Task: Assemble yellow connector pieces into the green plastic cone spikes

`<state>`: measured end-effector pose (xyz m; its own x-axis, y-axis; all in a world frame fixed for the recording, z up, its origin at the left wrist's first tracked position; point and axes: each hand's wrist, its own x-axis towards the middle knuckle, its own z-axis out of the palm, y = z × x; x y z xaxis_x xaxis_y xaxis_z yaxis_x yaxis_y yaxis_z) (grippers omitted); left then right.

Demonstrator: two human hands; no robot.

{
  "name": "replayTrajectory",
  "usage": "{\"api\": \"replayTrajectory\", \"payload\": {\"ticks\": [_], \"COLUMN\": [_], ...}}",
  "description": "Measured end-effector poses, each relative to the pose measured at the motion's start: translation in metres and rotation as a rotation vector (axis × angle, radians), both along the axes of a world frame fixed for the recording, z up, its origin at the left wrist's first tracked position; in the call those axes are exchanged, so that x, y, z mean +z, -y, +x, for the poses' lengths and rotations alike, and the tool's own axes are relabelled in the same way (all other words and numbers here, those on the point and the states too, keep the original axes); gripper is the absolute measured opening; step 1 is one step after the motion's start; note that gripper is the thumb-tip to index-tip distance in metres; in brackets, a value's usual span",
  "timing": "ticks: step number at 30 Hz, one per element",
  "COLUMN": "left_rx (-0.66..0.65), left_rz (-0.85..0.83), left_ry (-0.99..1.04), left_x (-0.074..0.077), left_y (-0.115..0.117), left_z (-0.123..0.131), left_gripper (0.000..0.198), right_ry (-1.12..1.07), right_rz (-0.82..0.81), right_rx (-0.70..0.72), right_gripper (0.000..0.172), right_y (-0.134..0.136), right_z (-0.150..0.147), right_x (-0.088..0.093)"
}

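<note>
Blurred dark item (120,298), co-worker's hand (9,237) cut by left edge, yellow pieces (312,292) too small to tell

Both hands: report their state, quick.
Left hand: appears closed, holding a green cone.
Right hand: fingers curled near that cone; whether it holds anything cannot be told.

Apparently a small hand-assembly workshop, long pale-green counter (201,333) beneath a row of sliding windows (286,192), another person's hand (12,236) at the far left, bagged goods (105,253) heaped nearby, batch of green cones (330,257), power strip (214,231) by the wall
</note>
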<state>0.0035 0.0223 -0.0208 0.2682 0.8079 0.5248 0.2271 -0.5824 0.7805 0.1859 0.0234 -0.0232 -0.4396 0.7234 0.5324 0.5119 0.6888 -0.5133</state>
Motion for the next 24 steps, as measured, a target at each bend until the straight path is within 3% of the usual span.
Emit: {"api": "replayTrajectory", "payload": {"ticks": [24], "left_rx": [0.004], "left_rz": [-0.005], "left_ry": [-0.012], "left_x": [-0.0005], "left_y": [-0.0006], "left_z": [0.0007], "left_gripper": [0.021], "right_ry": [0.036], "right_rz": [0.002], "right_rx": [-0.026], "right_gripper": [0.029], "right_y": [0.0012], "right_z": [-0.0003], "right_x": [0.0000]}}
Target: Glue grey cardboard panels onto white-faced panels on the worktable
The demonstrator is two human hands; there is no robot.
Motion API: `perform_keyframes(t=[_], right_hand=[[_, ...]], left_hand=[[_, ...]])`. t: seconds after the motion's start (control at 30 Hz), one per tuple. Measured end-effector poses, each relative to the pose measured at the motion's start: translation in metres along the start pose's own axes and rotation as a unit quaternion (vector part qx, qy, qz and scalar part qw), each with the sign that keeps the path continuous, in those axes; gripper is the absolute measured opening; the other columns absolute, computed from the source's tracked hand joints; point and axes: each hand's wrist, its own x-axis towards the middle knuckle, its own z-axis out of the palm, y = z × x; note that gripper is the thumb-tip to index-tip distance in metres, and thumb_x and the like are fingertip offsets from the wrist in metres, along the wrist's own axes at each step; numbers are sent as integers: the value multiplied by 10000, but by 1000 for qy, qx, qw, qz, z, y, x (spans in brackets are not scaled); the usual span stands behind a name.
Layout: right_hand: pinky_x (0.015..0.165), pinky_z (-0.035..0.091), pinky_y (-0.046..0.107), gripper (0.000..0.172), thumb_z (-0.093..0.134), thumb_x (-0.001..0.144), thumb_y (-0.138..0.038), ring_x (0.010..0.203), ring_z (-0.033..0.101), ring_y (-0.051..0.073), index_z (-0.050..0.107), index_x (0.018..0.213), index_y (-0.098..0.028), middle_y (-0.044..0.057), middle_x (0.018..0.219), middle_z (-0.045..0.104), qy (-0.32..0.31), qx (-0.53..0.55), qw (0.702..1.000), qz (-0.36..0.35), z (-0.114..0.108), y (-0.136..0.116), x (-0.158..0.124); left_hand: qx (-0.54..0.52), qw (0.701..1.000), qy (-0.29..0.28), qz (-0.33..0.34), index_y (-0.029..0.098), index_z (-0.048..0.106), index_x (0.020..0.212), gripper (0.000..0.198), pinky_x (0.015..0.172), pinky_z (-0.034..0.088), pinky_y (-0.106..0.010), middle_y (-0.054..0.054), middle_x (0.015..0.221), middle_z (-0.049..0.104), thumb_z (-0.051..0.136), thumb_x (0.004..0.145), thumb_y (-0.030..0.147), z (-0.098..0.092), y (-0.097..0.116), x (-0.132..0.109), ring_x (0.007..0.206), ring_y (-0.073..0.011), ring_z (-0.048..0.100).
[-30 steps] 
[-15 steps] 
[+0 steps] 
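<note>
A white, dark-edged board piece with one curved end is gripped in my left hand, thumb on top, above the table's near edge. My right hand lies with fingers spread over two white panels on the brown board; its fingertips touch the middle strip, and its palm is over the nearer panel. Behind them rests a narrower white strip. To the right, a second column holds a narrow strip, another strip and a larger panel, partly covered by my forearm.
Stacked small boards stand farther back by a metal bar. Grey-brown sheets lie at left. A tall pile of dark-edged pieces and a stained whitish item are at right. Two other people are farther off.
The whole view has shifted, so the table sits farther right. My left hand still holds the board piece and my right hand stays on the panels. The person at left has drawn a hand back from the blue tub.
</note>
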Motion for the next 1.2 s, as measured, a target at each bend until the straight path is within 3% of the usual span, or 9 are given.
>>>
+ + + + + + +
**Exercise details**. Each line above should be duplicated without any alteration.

**Response box**.
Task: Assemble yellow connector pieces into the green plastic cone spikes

`<state>`: measured end-effector pose (xyz m; its own x-axis, y-axis; all in a world frame fixed for the recording, z up, its origin at the left wrist's first tracked position; point and axes: each hand's wrist, its own x-axis towards the middle knuckle, its own z-axis out of the palm, y = z × x; x y z xaxis_x xaxis_y xaxis_z yaxis_x yaxis_y yaxis_z) (grippers omitted); left then right.

Demonstrator: two human hands; no robot.

{
  "name": "replayTrajectory",
  "usage": "{\"api\": \"replayTrajectory\", \"payload\": {\"ticks\": [_], \"COLUMN\": [_], ...}}",
  "description": "Measured end-effector poses, each relative to the pose measured at the motion's start: translation in metres and rotation as a rotation vector (axis × angle, radians), both along the axes of a world frame fixed for the recording, z up, its origin at the left wrist's first tracked position; in the call those axes are exchanged, so that x, y, z mean +z, -y, +x, for the poses' lengths and rotations alike, and the tool's own axes are relabelled in the same way (all other words and numbers here, those on the point and the states too, keep the original axes); gripper is the absolute measured opening; step 1 is one step after the motion's start; note that gripper is the thumb-tip to index-tip distance in metres; in brackets, a value's usual span",
  "timing": "ticks: step number at 30 Hz, one per element",
  "COLUMN": "left_rx (-0.66..0.65), left_rz (-0.85..0.83), left_ry (-0.99..1.04), left_x (-0.074..0.077), left_y (-0.115..0.117), left_z (-0.123..0.131), left_gripper (0.000..0.198), right_ry (-1.12..1.07), right_rz (-0.82..0.81), right_rx (-0.70..0.72), right_gripper (0.000..0.172), right_y (-0.134..0.136), right_z (-0.150..0.147), right_x (-0.088..0.093)"
}

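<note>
Blurred dark item (120,298), co-worker's hand (9,237) cut by left edge, yellow pieces (312,292) too small to tell

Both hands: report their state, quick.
Left hand: appears closed, holding a green cone.
Right hand: fingers curled near that cone; whether it holds anything cannot be told.

Apparently a small hand-assembly workshop, long pale-green counter (201,333) beneath a row of sliding windows (286,192), another person's hand (12,236) at the far left, bagged goods (105,253) heaped nearby, batch of green cones (330,257), power strip (214,231) by the wall
</note>
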<state>0.0035 0.0223 -0.0208 0.2682 0.8079 0.5248 0.2271 -0.5824 0.7805 0.1859 0.0234 -0.0232 -0.4396 0.7234 0.5324 0.5119 0.6888 -0.5133</state>
Motion for the next 24 steps, as measured, a target at each bend until the straight path is within 3% of the usual span.
Emit: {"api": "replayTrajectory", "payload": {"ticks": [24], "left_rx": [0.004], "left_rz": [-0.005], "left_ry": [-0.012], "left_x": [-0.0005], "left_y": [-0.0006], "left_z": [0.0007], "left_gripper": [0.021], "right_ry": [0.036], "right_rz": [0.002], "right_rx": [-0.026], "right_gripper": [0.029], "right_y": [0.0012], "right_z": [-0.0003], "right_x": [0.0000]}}
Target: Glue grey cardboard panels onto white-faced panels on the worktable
The demonstrator is two human hands; there is no robot.
Motion API: `perform_keyframes(t=[_], right_hand=[[_, ...]], left_hand=[[_, ...]])`. t: seconds after the motion's start (control at 30 Hz), one per tuple. Measured end-effector poses, each relative to the pose measured at the motion's start: translation in metres along the start pose's own axes and rotation as a unit quaternion (vector part qx, qy, qz and scalar part qw), each with the sign that keeps the path continuous, in those axes; gripper is the absolute measured opening; the other columns absolute, computed from the source's tracked hand joints; point and axes: each hand's wrist, its own x-axis towards the middle knuckle, its own z-axis out of the palm, y = z × x; note that gripper is the thumb-tip to index-tip distance in metres, and thumb_x and the like are fingertip offsets from the wrist in metres, along the wrist's own axes at each step; numbers are sent as integers: the value multiplied by 10000, but by 1000 for qy, qx, qw, qz, z, y, x (spans in brackets are not scaled); the usual span stands behind a name.
Layout: right_hand: pinky_x (0.015..0.165), pinky_z (-0.035..0.091), pinky_y (-0.046..0.107), gripper (0.000..0.172), thumb_z (-0.093..0.134), thumb_x (-0.001..0.144), thumb_y (-0.138..0.038), ring_x (0.010..0.203), ring_z (-0.033..0.101), ring_y (-0.051..0.073), index_z (-0.050..0.107), index_x (0.018..0.213), index_y (-0.098..0.028), middle_y (-0.044..0.057), middle_x (0.018..0.219), middle_z (-0.045..0.104), qy (-0.32..0.31), qx (-0.53..0.55), qw (0.702..1.000), qz (-0.36..0.35), z (-0.114..0.108), y (-0.136..0.116), x (-0.158..0.124); left_hand: qx (-0.54..0.52), qw (0.701..1.000), qy (-0.29..0.28), qz (-0.33..0.34), index_y (-0.029..0.098), index_z (-0.048..0.106), index_x (0.020..0.212), gripper (0.000..0.198), pinky_x (0.015..0.172), pinky_z (-0.034..0.088), pinky_y (-0.106..0.010), middle_y (-0.054..0.054), middle_x (0.015..0.221), middle_z (-0.049..0.104), thumb_z (-0.051..0.136), thumb_x (0.004..0.145), thumb_y (-0.030..0.147), z (-0.098..0.092), y (-0.097..0.116), x (-0.132..0.109), ring_x (0.007..0.206), ring_y (-0.073..0.011), ring_z (-0.048..0.100).
[-30 steps] 
[-15 steps] 
[+0 steps] 
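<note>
A white, dark-edged board piece with one curved end is gripped in my left hand, thumb on top, above the table's near edge. My right hand lies with fingers spread over two white panels on the brown board; its fingertips touch the middle strip, and its palm is over the nearer panel. Behind them rests a narrower white strip. To the right, a second column holds a narrow strip, another strip and a larger panel, partly covered by my forearm.
Stacked small boards stand farther back by a metal bar. Grey-brown sheets lie at left. A tall pile of dark-edged pieces and a stained whitish item are at right. Two other people are farther off.
The whole view has shifted, so the table sits farther right. My left hand still holds the board piece and my right hand stays on the panels. The person at left has drawn a hand back from the blue tub.
</note>
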Motion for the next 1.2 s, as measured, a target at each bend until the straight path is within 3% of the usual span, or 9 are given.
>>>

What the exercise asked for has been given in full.